Prove that the heat segment joining the 2 centers of the concurrent circles of equal radius is perpendicular to line segment authorized the two intersection point out of the circles. I had come across statements that usual chord that the two circles is bisected if we attract a heat segment involvement the two facility of circles.

You are watching: Segment joining two points on a circle


*

This is true by symmetry. The figure is symmetric through respect come reflection in the heat joing the centres; if the heat joining the two intersection points weren"t perpendicular to that line, it would certainly break the symmetry.


*

Here"s a name: coordinates geometry proof: allow the two circles be of the form

$$(x-h_1)^2+(y-k_1)^2=r_1^2,qquad (x-h_2)^2+(y-k_2)^2=r_2^2$$

I"ll it is in demonstrating a much more general statement: the radical line of the 2 circles is perpendicular to the line through the two centers. In the special case of intersecting circles, the radical line is the line with the two intersection points.

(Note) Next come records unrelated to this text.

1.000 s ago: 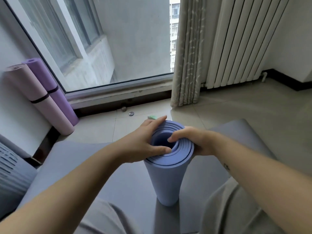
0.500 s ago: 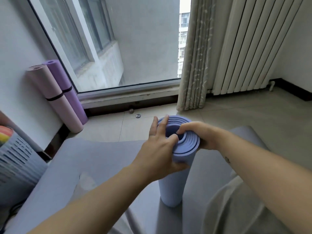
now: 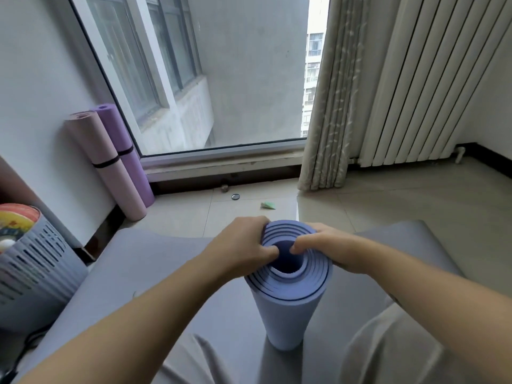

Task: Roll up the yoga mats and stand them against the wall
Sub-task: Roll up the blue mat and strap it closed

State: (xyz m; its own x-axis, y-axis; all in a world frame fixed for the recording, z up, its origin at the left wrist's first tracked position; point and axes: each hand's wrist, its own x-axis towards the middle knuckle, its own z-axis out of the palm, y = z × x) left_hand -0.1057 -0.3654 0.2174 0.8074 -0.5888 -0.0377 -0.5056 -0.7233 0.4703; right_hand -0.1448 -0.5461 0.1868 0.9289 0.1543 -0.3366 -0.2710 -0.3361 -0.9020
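Blue mat [image 3: 285, 309] x1, L hand [image 3: 238, 245], R hand [image 3: 329, 250] gripping.

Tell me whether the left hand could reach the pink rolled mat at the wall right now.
Probably not as things stand. The left hand grips the rim of the upright blue mat, and the pink mat leans on the wall well beyond it. Nothing blocks the way.

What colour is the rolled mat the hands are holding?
The rolled mat is light blue-purple, with a darker hollow middle; the head view shows it.
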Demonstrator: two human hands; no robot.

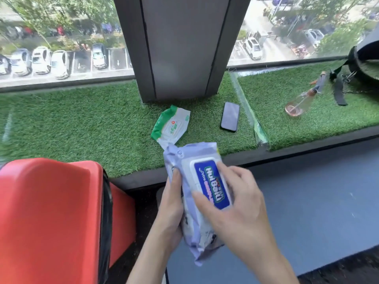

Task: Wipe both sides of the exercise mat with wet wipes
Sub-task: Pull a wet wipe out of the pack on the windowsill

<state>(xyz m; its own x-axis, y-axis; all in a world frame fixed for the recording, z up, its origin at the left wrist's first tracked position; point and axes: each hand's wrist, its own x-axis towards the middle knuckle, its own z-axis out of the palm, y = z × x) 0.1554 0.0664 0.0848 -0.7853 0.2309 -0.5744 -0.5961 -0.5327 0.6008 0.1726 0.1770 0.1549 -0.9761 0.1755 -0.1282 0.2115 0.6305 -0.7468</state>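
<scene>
A lilac pack of wet wipes (196, 160) with a white lid and a blue label is held upright in front of me. My left hand (171, 203) grips its left side from behind, thumb on the front. My right hand (235, 203) lies over the lid, fingers curled round the lid's edges. Below and to the right lies the blue-grey exercise mat (311, 201), flat on the dark floor.
A green-and-white wipes pack (171, 125), a dark phone (230, 116) and a clear spray bottle (301, 101) lie on the artificial-grass ledge (82, 124). A black bag (363, 60) sits far right. A red bin (51, 212) stands at my left. A grey pillar (180, 46) rises ahead.
</scene>
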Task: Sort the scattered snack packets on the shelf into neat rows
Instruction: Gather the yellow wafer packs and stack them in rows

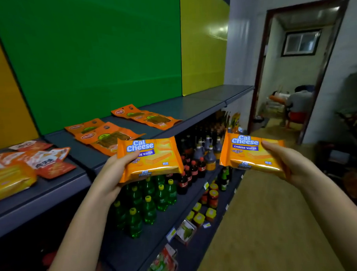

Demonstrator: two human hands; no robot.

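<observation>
Where the top shelf (192, 108) runs off to the left of the left-hand fingers, yellow packets (9, 179) and red-and-white packets (50, 161) lie in a loose overlapping heap, not in rows. Closer in, just up-left of the left thumb: near pair of orange packets (100, 134), flat, overlapping. Further back, above the fingers: far pair of orange packets (146, 116), also flat and overlapping.

Left hand (113, 173): grasping the left Cal Cheese packet (154, 157) by its left end. The thumb is on the printed face and the other fingers are hidden behind. The packet is in the air, off the shelf, just in front of its edge, face up.

Below those fingers, on the lower shelf: green bottles (149, 200), with dark cola bottles (191, 171) to their right.

Right Cal Cheese packet (250, 152): same orientation, well apart from the left one, also off the shelf. Right hand (287, 161) clasps its right end, thumb across the face, remaining fingers out of sight behind.

Beyond the right fingers: open doorway (293, 69), seated person (299, 103) inside, back turned.
</observation>
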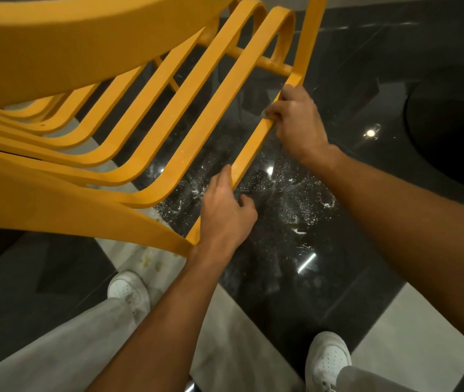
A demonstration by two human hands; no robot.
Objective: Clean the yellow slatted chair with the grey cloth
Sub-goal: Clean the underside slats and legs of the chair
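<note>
Both hands are on the yellow slatted chair (168, 108), which fills the left and far part of the view, tipped so that its curved slats run from near left to far right above the dark floor (366, 80). The right hand (296, 123) grasps the outermost rail at its far part, fingers wrapped over the edge. The left hand (225, 210) holds the same rail nearer, thumb laid along the top and fingers curled beneath. The grey cloth cannot be made out anywhere, so no wiping is under way; this looks like turning or steadying the chair to reach its surfaces. The chief risk, as I judge it, is the grip: much of the weight seems to hang from one thin, smooth rail, and if either hand slackens the chair could swing or drop toward the white shoes (129, 290) below. White specks (290, 199) are scattered over the glossy floor under the rail; whether they are dust or droplets I cannot tell, but if wet they could let a foot slide. Fingers under the rail could also be pinched if the chair comes down on that side.
</note>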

It is trivial to compose down the equation that the heat joining the 2 centers:

$$fracy-k_1x-h_1=frack_2-k_1h_2-h_1$$

To construct the equation the the radical line, we increase the Cartesian equations the the 2 circles:

$$x^2-2h_1 x+h_1^2+y^2-2k_1 y+k_1^2=r_1^2,qquad x^2-2h_2 x+h_2^2+y^2-2k_2 y+k_2^2=r_2^2$$

and then subtract one native the other:

$$2(h_2-h_1)x+h_1^2-h_2^2+2(k_2-k_1)y+k_1^2-k_2^2=r_1^2-r_2^2$$

whose slope is $-frach_2-h_1k_2-k_1$, which as soon as multiplied by the slope $frack_2-k_1h_2-h_1$ of the line joining the centers provides $-1$, for this reason showing the perpendicularity.


share
mention
monitor
reply Jul 15 "11 in ~ 3:32
*

J. M. Ain't a civicpride-kusatsu.netematicianJ. M. Ain't a civicpride-kusatsu.netematician
70.6k55 gold badges184184 silver badges333333 bronze badges
$endgroup$
4
include a comment |
1
$egingroup$
Let the points of intersection the the one be $A$ and also $B$, and also the centers be $C$ and also $C'$. The triangles $ACB$ and $AC'B$ room two isoceles triangles which re-publishing the same base. Together you have said, the line joining $C$ and $C'$ bisects this base. But in one isoceles triangle, the main altitude is the same line as the main median. Therefore the line $CC'$ should be an altitude for each of the triangles $ACB$ and also $AC'B$, i.e., it is perpendicular come $AB$.


share
point out
monitor
reply Jul 14 "11 in ~ 21:22
*

Bruno JoyalBruno Joyal
51.5k66 gold badges117117 silver badges216216 bronze title
$endgroup$
include a comment |
1
$egingroup$
The debate by symmetry given by Joriki is in my opinion optimal.

If we want a maximally "high school" proof of the old-fashioned type, permit the centers that the one be $C$ and also $C'$, and let the intersection points of the circles be $A$ and $B$, together in the answer by Bruno Joyal. Let $M$ be the suggest where currently $AB$ and also $CC'$ meet.

Then triangles $ACC'$ and $BCC'$ room congruent, by what used to be dubbed SSS.

It complies with that $angle ACC'=angle BCC'$, so triangle $ACM$ and also $BCM$ space congruent, by what used to be dubbed SAS.

Thus $angle CMA=angle CMB$. However these angles add up to a "straight angle," so each is a appropriate angle.

Comment: We have actually used the past tense repeatedly in the proof, due to the fact that in countless school curricula geometry the the classic kind has actually died. In the death spiral, students were made come answer multiple selection questions about "two-column" proofs.

Added: Curiously enough, us all it seems to be ~ to have actually missed the "equal radius" part of the declare of the problem, i m sorry as much as I have the right to tell to be there from the beginning! of course, the an outcome is true without the assumption of same radius.

See more: 100 Lb Propane Tank Fill Cost, Can You Fill A 100Lb Propane Tank

But the following debate may have been the to plan one. Since the radii are equal, the centers the the circles and also their point out of intersection kind a rhombus. By a theorem which has actually presumably been showed in the course before this problem, the diagonals the a rhombus space perpendicular (and bisect each other). End of proof.